> Information shown:
________________________

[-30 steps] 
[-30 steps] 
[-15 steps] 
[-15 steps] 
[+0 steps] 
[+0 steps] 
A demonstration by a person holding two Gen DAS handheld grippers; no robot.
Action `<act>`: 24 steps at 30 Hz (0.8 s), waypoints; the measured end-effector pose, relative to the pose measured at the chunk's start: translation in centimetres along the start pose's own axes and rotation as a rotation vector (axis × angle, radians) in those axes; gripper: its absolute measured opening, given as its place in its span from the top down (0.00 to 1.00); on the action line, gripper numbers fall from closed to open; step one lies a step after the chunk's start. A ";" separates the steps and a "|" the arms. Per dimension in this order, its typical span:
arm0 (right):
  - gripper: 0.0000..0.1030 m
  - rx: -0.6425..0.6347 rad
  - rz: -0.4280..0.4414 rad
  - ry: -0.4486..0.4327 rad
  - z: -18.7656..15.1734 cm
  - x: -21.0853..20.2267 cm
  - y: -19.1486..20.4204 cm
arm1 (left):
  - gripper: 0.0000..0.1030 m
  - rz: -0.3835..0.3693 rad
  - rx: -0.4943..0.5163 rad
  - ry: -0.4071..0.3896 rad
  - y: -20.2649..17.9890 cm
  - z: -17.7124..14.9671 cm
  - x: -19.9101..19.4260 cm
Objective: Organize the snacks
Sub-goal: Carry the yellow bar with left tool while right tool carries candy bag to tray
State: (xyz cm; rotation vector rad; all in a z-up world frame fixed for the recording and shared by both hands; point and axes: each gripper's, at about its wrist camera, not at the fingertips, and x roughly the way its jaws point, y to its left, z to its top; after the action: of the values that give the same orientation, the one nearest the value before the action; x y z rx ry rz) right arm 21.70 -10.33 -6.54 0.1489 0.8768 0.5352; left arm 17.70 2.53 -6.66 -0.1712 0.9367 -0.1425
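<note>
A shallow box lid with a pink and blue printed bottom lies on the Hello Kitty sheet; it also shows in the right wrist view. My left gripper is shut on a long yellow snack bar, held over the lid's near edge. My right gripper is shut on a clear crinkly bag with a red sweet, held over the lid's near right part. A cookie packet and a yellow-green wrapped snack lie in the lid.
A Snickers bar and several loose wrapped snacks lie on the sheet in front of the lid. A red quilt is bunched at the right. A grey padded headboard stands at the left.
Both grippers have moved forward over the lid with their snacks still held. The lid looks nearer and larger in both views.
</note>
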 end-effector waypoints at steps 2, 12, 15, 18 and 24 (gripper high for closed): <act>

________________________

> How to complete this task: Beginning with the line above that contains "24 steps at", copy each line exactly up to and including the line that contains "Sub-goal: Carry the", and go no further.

> Answer section:
Action `<act>`: 24 steps at 30 Hz (0.8 s), waypoints; the measured end-effector pose, relative to the pose measured at the chunk's start: translation in centimetres along the start pose's own axes and rotation as a rotation vector (axis × angle, radians) in those axes; gripper: its absolute measured opening, given as its place in its span from the top down (0.00 to 1.00); on the action line, gripper numbers fall from closed to open; step one lies a step after the chunk's start. A ";" separates the steps and a "|" the arms. Per dimension in this order, its typical span:
arm0 (right):
  - gripper: 0.0000..0.1030 m
  - rx: -0.6425..0.6347 rad
  - rz: -0.4280..0.4414 rad
  - ry: -0.4486..0.4327 rad
  - z: -18.7656..15.1734 cm
  - x: -21.0853..20.2267 cm
  - y: -19.1486..20.4204 cm
arm1 (left):
  - gripper: 0.0000..0.1030 m
  - rz: -0.3835..0.3693 rad
  - rx: -0.4943..0.5163 rad
  - ry: -0.4071..0.3896 rad
  - y: -20.2649..17.9890 cm
  - z: -17.7124..14.9671 cm
  - x: -19.9101..19.4260 cm
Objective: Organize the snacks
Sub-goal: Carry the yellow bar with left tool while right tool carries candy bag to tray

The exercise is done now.